Everything is Nature – Moving from Substance to Process Metaphysics

Baruch Spinoza’s Ethics is, in part, a response to the mind-body problem that arose from Cartesian metaphysics. While Descartes argued for two fundamentally different substances, material bodies and immaterial minds, he could not explain their interaction. Spinoza’s monist metaphysic attempts to solve this by arguing that there is only One Substance – God, or Nature – attributed with extension and thought. While a challenging claim to accept for most because of subject-object duality, I, nevertheless, argue assent to Spinoza’s monism follows by grasping the key distinction between natura naturata and natura naturans because in revealing process as most basic through the cultivation of intuitive knowledge the dualist objections that derive from substance metaphysics are overcome. This paper will unfold in the following way: first, I will clarify necessary terms to show the thrust of this thesis, then move into explicating monism and providing the reasons that overcome the dualist objections.

 Now the crucial distinction between natura naturans and natura naturata. These two qualities are attributed to the One Substance of Spinoza’s system. The naturans qualifier is the energy that permeates Nature, the productive force inhering within.[1] In other words, natura naturans is the elusive-energizing element of Nature that manifests everything material and immaterial. On the other hand, the naturata qualifier is what has been produced, the various products of Nature.[2] Importantly, natura naturata is what humans perceive prima facie. For instance, some subject perceives the distinct objects of the chair in which they sit, and the corresponding sensations in their body, the words on this page, and the corresponding thoughts in their mind.

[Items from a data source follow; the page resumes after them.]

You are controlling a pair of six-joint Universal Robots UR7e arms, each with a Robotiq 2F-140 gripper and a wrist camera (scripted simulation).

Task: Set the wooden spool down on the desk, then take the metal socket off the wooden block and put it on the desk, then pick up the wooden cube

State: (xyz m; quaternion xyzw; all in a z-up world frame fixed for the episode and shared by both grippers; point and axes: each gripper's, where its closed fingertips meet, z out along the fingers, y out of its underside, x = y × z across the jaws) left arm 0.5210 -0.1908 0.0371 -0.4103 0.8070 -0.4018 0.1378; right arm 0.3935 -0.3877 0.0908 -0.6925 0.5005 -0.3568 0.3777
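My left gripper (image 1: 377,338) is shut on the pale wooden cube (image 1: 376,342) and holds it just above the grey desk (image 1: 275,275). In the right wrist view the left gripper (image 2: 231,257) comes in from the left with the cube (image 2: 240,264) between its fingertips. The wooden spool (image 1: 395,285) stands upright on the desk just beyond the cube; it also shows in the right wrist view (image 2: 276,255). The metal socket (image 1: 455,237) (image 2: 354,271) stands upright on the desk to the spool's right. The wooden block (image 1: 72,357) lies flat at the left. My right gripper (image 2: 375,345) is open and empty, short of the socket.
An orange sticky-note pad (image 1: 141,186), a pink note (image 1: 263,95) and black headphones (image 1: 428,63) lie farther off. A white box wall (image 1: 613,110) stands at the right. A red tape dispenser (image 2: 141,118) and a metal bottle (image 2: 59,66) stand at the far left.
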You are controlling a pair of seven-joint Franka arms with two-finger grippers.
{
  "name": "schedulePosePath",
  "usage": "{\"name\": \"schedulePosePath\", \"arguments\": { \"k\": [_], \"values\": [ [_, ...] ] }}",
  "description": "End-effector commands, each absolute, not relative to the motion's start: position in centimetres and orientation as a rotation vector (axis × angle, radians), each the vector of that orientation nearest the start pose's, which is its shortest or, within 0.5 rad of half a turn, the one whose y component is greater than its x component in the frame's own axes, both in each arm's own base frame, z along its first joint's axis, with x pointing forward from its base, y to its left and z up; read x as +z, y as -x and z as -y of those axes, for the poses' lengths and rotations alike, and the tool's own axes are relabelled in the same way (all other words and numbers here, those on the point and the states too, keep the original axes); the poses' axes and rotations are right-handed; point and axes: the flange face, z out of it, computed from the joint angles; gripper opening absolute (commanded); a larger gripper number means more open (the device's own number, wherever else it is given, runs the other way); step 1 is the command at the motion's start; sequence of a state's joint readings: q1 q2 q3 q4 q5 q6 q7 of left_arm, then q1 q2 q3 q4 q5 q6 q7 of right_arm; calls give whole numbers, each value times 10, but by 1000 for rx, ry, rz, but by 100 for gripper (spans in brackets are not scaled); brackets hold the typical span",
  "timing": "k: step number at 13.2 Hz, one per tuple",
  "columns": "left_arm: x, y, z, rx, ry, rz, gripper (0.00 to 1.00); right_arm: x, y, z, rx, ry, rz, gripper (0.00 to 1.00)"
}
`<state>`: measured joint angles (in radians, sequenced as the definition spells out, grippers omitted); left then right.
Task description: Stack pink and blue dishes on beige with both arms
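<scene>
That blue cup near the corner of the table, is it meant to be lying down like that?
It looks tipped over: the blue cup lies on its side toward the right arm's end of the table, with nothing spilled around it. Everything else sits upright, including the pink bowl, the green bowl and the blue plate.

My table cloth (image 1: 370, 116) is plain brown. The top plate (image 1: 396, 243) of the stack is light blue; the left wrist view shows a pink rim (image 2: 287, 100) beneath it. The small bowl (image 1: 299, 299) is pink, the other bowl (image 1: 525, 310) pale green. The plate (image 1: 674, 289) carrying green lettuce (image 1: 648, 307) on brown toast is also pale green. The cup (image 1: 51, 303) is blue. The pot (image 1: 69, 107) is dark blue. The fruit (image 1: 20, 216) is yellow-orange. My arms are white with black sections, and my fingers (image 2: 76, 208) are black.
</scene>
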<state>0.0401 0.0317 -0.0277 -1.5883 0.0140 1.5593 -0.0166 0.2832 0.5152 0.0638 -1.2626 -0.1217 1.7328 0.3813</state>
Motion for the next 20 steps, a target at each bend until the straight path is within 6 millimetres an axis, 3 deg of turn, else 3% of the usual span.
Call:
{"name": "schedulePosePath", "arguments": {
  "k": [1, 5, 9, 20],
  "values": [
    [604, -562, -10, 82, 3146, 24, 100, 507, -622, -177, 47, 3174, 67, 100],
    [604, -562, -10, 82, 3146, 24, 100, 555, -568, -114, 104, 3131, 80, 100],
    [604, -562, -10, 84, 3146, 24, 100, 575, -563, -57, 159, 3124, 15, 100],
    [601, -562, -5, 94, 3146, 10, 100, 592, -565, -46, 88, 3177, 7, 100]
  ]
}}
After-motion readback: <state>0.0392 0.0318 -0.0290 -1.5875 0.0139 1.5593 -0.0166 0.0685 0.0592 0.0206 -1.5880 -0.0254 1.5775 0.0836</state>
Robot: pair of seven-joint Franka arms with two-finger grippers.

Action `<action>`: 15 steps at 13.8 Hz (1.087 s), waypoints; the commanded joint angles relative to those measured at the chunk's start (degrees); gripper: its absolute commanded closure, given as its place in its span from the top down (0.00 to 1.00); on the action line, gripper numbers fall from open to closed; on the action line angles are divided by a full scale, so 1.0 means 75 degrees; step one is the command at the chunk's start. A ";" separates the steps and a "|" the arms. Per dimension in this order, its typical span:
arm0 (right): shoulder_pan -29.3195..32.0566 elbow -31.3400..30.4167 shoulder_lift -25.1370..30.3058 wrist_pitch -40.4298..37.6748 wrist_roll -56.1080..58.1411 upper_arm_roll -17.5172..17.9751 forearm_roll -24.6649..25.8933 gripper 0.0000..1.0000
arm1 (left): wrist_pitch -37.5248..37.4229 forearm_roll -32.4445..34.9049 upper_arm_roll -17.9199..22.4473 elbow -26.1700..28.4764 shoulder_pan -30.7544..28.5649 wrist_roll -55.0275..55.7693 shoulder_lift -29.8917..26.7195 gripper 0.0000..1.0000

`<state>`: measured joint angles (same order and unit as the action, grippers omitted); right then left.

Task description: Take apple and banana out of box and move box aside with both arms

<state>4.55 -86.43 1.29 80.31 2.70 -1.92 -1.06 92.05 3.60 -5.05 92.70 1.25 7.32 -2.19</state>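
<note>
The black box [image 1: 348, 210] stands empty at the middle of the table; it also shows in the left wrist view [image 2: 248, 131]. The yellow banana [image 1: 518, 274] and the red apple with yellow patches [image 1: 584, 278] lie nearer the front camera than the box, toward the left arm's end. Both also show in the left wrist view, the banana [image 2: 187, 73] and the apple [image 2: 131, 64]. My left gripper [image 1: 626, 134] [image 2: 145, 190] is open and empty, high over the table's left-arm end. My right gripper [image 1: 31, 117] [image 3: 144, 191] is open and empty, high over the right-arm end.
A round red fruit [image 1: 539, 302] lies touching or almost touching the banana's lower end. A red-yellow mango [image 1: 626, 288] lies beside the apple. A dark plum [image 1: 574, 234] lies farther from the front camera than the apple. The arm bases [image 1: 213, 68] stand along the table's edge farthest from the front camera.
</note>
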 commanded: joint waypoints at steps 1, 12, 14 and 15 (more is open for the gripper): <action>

Another important distinction for the following discussion is Spinoza’s theory of knowledge. His taxonomy consists of three categories. The first kind is “knowledge from casual experience,” which encompasses opinion or imagination and constitute confused ideas.[3] The second type of knowledge of inferential reasoning promotes adequate ideas – understanding the why and the how of a thing. For example, I have an adequate idea of some immaterial claim, perhaps a philosophical or scientific thesis, when I can explain the reasons – the why – that support the claim, and furthermore, the arguments – the how – that defend the reasons given. The third type – intuitive knowledge – follows sequentially from the first two. In his own words, intuitive knowledge “proceeds from an adequate idea of the formal or real essence of certain attributes of God to an adequate knowledge of the essence of things.”[4] Namely, moving from various thought or extension forms – natura naturata – towards natura naturans, which, as I argue, is the essence – the what – of things in toto. Thus, through cultivating the second type of knowledge, which explains why and how things are, one reveals the third type of knowledge, what is, thus moving from a substance to process metaphysic. In other words, via understanding the Nature of substances – natura naturata – one comes to see their essence, natura naturans, or the most basic process that produces all beings in their infinite ways, and therefore that everything is Nature.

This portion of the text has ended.